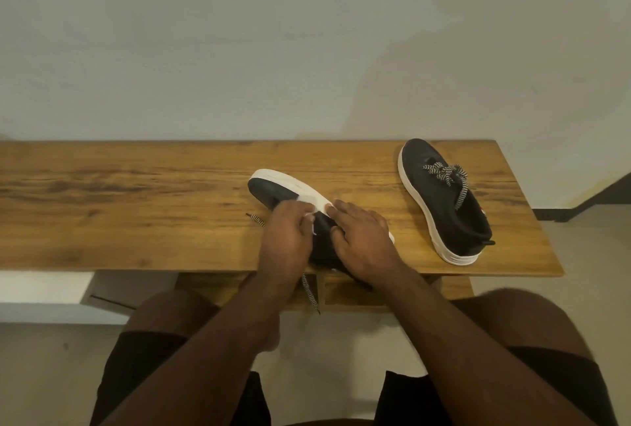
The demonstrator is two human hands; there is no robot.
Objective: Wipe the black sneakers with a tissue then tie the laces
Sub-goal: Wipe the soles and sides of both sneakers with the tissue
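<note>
One black sneaker (273, 190) is tipped on its side near the middle of the desk (136, 200), white sole turned up and to the far side. It's pinned down by the right hand (362, 237), palm down with fingers spread flat over the heel end. The left hand (285, 241) is curled in, a white tissue (309, 208) pinched at the fingertips against the shoe. The second sneaker (447, 200) is parked upright, far right, well apart, laces (447, 174) loose.
</note>
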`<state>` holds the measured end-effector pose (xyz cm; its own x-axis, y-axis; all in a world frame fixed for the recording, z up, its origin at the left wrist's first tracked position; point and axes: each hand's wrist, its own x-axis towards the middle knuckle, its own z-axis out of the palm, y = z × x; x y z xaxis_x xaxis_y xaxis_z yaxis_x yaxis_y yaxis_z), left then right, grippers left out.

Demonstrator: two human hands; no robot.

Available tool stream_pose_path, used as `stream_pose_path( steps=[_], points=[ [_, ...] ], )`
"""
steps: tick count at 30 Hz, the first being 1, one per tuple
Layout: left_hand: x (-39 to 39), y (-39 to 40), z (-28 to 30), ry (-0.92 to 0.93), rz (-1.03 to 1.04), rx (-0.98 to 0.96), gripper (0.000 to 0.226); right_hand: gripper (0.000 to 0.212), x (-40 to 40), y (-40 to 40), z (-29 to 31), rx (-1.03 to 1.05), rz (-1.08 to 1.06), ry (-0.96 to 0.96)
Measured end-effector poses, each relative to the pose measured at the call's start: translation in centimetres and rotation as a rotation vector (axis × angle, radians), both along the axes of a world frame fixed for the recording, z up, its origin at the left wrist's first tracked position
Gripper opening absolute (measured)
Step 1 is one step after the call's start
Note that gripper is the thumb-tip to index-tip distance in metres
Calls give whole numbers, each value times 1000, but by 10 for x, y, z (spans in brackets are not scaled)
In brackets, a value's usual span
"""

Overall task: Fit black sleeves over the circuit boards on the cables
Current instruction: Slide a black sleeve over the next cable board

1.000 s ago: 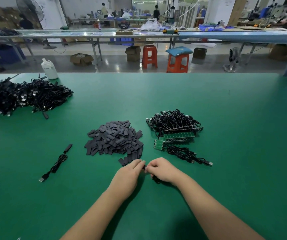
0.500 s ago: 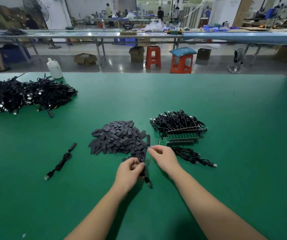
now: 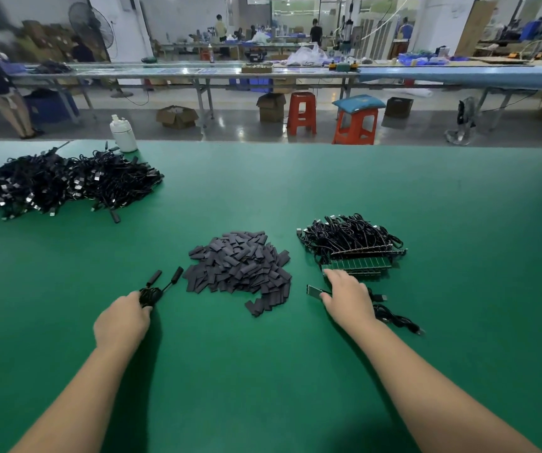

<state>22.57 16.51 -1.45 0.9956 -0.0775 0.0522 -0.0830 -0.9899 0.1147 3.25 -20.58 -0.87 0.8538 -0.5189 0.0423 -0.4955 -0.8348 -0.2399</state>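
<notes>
Green matting covers the worktop (image 3: 328, 178), and both hands rest on it, well apart. The left hand (image 3: 122, 322) curls its fingers round a coiled black cable (image 3: 149, 295); from that coil two sleeved ends (image 3: 177, 275) stick out away from the hand, lying side by side on the mat. The right hand (image 3: 348, 297) lies palm down with fingers spread over a loose cable (image 3: 393, 317), its thumb beside a bare circuit board (image 3: 314, 291) that pokes out toward the left; whether it grips the board I cannot tell. Just beyond the right hand's fingertips sits a row of green boards (image 3: 359, 265) under a tangle of black cables (image 3: 348, 235). Between the hands, a little farther out, lies the heap of black sleeves (image 3: 240, 268). Far beyond the left hand sprawls a big pile of finished cables (image 3: 57, 183), with a white bottle (image 3: 122, 132) at the worktop's far edge.
</notes>
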Motion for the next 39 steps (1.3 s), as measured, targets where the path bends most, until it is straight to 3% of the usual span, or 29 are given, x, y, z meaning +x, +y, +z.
stream_pose_path(
  steps=[6, 12, 18, 22, 26, 39],
  points=[
    [-8, -5, -3, -65, 25, -40, 16, 30, -1, 11, -2, 24, -15, 63],
    [-35, -57, -2, -109, -244, -215, 22, 13, 7, 24, 12, 313, -22, -49],
    [-85, -141, 14, 349, -386, -862, 11, 13, 14, 43, 33, 668, 117, -195],
    [-107, -174, 22, 426, -286, -1113, 16, 11, 14, 50, 34, 730, 133, -224],
    [-115, -184, 24, 424, -252, -1157, 17, 3, 9, 50, 34, 639, 118, -235],
    [-121, -190, 27, 383, -255, -1102, 16, 16, 0, 56, 29, 564, 39, -297]
  ],
)
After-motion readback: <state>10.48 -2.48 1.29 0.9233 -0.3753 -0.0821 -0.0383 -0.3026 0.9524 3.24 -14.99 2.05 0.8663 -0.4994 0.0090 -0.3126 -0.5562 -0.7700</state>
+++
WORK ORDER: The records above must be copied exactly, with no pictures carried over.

EXERCISE ANSWER:
The demonstrator is two human hands; there is no robot.
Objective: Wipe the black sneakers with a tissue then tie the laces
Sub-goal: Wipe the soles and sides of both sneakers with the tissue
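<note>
One black sneaker (273, 190) is tipped on its side near the middle of the desk (136, 200), white sole turned up and to the far side. It's pinned down by the right hand (362, 237), palm down with fingers spread flat over the heel end. The left hand (285, 241) is curled in, a white tissue (309, 208) pinched at the fingertips against the shoe. The second sneaker (447, 200) is parked upright, far right, well apart, laces (447, 174) loose.
</note>
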`<state>` holds the measured end-effector pose (xyz cm; its own x-axis, y-axis; all in a world frame fixed for the recording, z up, its origin at the left wrist's first tracked position; point and axes: each hand's wrist, its own x-axis towards the middle knuckle, its own z-axis out of the palm, y = z × x; x y z xaxis_x xaxis_y xaxis_z yaxis_x yaxis_y yaxis_z), left then right, grippers left out.

Demonstrator: two human hands; no robot.

Available tool stream_pose_path, used as `stream_pose_path( steps=[_], points=[ [_, ...] ], )`
"""
steps: tick count at 30 Hz, the first being 1, one per tuple
Layout: left_hand: x (-39 to 39), y (-39 to 40), z (-28 to 30), ry (-0.92 to 0.93), rz (-1.03 to 1.04), rx (-0.98 to 0.96), gripper (0.000 to 0.226); right_hand: gripper (0.000 to 0.212), x (-40 to 40), y (-40 to 40), z (-29 to 31), rx (-1.03 to 1.05), rz (-1.08 to 1.06), ry (-0.96 to 0.96)
Measured end-effector poses, each relative to the pose measured at the call's start: translation in centimetres and rotation as a rotation vector (axis × angle, radians), both along the axes of a world frame fixed for the recording, z up, its origin at the left wrist's first tracked position
Gripper opening absolute (measured)
Step 1 is one step after the call's start
Note that gripper is the thumb-tip to index-tip distance in metres
Calls give whole numbers, each value times 1000, but by 10 for x, y, z (spans in brackets are not scaled)
In brackets, a value's usual span
"""

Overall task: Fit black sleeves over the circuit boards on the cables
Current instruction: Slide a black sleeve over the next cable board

1.000 s ago: 
0.500 s ago: 
now: 

<state>22.57 16.51 -1.45 0.9956 -0.0775 0.0522 -0.0830 -0.9899 0.1147 3.25 -20.58 -0.87 0.8538 -0.5189 0.0423 -0.4955 -0.8348 -0.2399</state>
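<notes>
Green matting covers the worktop (image 3: 328, 178), and both hands rest on it, well apart. The left hand (image 3: 122, 322) curls its fingers round a coiled black cable (image 3: 149, 295); from that coil two sleeved ends (image 3: 177, 275) stick out away from the hand, lying side by side on the mat. The right hand (image 3: 348, 297) lies palm down with fingers spread over a loose cable (image 3: 393, 317), its thumb beside a bare circuit board (image 3: 314, 291) that pokes out toward the left; whether it grips the board I cannot tell. Just beyond the right hand's fingertips sits a row of green boards (image 3: 359, 265) under a tangle of black cables (image 3: 348, 235). Between the hands, a little farther out, lies the heap of black sleeves (image 3: 240, 268). Far beyond the left hand sprawls a big pile of finished cables (image 3: 57, 183), with a white bottle (image 3: 122, 132) at the worktop's far edge.
</notes>
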Motion for the next 39 steps (1.3 s), as measured, targets where the path bends most, until it is straight to 3% of the usual span, or 29 are given, x, y, z meaning +x, +y, +z.
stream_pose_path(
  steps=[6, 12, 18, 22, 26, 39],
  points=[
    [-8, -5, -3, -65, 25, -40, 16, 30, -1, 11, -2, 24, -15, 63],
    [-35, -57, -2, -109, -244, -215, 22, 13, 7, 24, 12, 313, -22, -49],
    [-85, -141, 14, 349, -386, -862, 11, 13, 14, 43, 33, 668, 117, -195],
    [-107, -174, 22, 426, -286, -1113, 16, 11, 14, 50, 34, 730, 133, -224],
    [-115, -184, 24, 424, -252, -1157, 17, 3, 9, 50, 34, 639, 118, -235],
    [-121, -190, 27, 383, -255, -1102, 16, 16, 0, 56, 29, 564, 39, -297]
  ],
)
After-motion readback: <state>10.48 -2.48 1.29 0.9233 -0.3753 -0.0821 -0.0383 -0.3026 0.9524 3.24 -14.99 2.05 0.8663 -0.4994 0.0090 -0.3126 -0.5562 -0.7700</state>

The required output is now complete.